Tu as des idées comme les Incas.
(par Shane)

Mr. Jambon
You are composed of my favorite atoms:
K – Potassium
I – Iodine
Rb – Rubidium
Y – Yttrium
You are the proton of our day.
I think you are as cool as ice.
You are 999,999,999 km larger
than AWESOMENESS.
You have ideas like the Incas.
(by Shane)

M. JAMBON
Tu es un élément parce que tu es M. Jambon.
Tout le monde est un proton à cause de toi.
Personne est un électron.
Tu es la matière dans mon cœur.
Tu es pas un neutron.
Tu es les bonnes molécules dans la classe.
(par Alysia)

M. JAMBON
You are an element because you are Mr.
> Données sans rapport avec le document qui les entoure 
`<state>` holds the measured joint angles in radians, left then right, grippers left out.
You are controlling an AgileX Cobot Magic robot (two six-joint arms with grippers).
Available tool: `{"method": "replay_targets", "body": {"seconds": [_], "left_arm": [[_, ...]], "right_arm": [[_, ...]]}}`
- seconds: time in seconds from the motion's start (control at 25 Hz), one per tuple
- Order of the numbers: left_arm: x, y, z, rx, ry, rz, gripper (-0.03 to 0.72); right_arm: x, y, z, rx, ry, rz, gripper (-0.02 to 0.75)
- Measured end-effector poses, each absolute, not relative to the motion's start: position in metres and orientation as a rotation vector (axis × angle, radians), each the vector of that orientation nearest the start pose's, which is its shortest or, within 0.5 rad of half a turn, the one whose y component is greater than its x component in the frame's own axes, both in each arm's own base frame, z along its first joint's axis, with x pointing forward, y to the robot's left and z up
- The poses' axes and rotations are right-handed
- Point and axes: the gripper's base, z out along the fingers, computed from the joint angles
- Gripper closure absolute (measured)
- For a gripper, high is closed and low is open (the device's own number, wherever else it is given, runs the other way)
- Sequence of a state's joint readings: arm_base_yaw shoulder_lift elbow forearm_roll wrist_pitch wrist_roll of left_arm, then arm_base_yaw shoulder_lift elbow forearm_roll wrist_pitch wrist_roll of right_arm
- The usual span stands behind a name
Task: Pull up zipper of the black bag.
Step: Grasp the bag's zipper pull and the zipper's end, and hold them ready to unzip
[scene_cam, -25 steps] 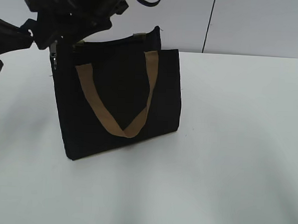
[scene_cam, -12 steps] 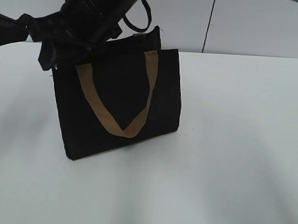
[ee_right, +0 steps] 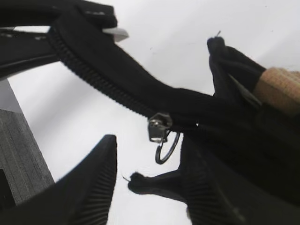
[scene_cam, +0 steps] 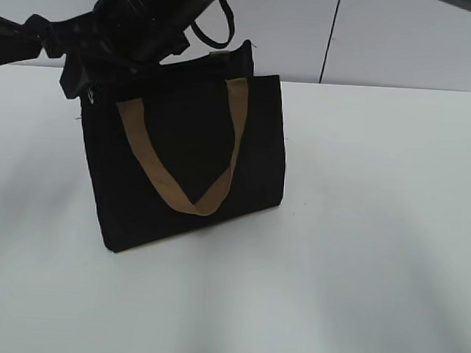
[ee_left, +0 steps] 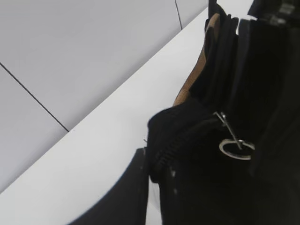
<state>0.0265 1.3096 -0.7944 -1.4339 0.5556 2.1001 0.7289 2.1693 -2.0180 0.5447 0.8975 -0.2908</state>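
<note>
The black bag (scene_cam: 189, 150) stands upright on the white table, one tan handle (scene_cam: 141, 160) hanging down its front. Both black arms crowd its top left corner. My left gripper (ee_left: 154, 192) is shut on the fabric end of the zipper (ee_left: 187, 136), and the silver ring pull (ee_left: 236, 147) lies just beyond it. In the right wrist view the zip track (ee_right: 93, 65) runs from the upper left to the silver slider and ring (ee_right: 161, 136). My right gripper (ee_right: 150, 161) is open just below the ring, not touching it. In the exterior view the arms hide the pull.
The white table (scene_cam: 359, 230) spreads to the right and front of the bag. A pale wall (scene_cam: 401, 35) with a dark vertical seam stands behind it. The left arm (scene_cam: 13, 38) comes in from the left edge.
Both arms have come down and closed in on the bag's top left corner, covering the hanging pull that showed there a second ago. The bag's top has shifted slightly left.
</note>
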Motion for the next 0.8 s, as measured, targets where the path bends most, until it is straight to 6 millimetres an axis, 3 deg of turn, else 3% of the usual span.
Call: {"method": "replay_targets", "body": {"seconds": [0.24,0.8], "left_arm": [[0.267,-0.0406,0.2891,0.947,1.747,-0.11,0.661],[0.2671,-0.0405,0.2891,0.941,1.751,-0.113,0.661]], "right_arm": [[0.3455,0.3576,0.2764,-0.996,2.333,0.847,0.491],[0.3433,0.3544,0.2729,-0.992,2.404,0.822,0.498]]}}
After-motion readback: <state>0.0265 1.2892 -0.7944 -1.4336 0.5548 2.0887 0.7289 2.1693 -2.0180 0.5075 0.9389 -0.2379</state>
Jambon.
Everyone is a proton because of you.
No one is an electron.
You are the matter in my heart.
You are not a neutron.
You are the good molecules in our class.
(by Alysia)

M. JAMBON
Il est electrique comme des electrons
Tu es toujours POSITIF!
Tu es SOLIDE !
Avec du liquide dedans toi
Tu aimes les enfants comme tu aimes les chasseurs
Je pense que tu es comme du gaz
Parce que tu bouges beaucoup et tu es POSITIF!
(par Sophia)

MR. JAMBON
He is as electric as an electron
He is always POSITIVE!
You are SOLID!
with some liquid inside you
You love children like hunters
I think you are like gas
because you move around a lot
and you are POSITIVE!
(by Sophia)

Bonjour M. Jambon, tu n’es pas un électron,
Est-ce que je peux avoir un bonbon parce que tu es un proton?
Tu es le noyau de notre classe.
Personne est un neutron dans ta classe.
Tout le monde est un élément lui-même.
Nous sommes les molécules parce qu’on est famille.
(par Isabella)

Hello Mr. Jambon, you are not an electron.
Can I have a candy because you are a proton?
You are the nucleus of our class.
No one is a neutron in your class.
Everyone is an element themselves.
We are molecules because we are family.